# Work instruction
When a line in the entries contains the word "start", copy that line in full.

# Data for this task
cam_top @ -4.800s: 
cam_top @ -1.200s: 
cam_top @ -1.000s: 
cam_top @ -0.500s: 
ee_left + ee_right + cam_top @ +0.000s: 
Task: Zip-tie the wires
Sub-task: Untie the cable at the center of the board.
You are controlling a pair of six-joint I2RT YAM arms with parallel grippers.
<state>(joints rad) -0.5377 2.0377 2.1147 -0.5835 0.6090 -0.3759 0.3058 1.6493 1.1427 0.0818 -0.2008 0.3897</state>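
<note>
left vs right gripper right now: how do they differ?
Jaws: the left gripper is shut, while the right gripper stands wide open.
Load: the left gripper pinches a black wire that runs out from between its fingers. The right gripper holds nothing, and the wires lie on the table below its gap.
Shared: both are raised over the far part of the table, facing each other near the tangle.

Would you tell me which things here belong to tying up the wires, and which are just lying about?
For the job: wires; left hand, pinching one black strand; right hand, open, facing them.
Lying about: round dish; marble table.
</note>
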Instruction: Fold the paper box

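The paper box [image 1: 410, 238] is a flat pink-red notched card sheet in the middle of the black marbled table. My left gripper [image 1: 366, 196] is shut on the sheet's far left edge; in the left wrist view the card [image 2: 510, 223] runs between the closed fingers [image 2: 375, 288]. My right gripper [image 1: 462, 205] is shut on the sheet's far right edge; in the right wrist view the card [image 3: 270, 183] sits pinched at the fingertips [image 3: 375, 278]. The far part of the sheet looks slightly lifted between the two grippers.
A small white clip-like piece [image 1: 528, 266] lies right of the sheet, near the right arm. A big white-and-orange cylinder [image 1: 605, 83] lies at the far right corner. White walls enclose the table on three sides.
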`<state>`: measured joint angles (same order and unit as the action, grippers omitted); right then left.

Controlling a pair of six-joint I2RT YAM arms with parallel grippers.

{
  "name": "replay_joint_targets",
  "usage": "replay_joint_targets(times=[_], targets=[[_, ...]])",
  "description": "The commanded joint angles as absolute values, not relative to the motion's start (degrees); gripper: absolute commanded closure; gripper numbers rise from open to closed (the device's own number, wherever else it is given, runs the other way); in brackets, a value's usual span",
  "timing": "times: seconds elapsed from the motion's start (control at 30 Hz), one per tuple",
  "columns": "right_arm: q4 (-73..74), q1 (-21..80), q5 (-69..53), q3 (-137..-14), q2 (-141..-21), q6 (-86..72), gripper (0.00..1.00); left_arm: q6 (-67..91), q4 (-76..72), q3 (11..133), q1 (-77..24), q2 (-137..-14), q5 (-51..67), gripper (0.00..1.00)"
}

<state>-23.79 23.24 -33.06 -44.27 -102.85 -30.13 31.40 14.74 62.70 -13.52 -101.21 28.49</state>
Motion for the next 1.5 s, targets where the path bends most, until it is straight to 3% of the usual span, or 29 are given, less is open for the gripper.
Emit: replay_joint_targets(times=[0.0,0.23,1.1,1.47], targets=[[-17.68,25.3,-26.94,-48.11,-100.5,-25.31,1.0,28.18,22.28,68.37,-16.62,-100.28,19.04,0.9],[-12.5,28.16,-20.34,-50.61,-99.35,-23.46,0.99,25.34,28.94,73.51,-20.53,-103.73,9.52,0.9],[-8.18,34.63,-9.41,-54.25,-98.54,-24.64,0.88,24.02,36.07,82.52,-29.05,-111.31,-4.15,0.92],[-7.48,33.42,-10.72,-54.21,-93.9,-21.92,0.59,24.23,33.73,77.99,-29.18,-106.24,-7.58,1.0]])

# Response
  "description": "The commanded joint angles as absolute values, not relative to the motion's start (degrees); gripper: absolute commanded closure; gripper numbers rise from open to closed (the device's own number, wherever else it is given, runs the other way); in brackets, a value's usual span",
  "timing": "times: seconds elapsed from the motion's start (control at 30 Hz), one per tuple",

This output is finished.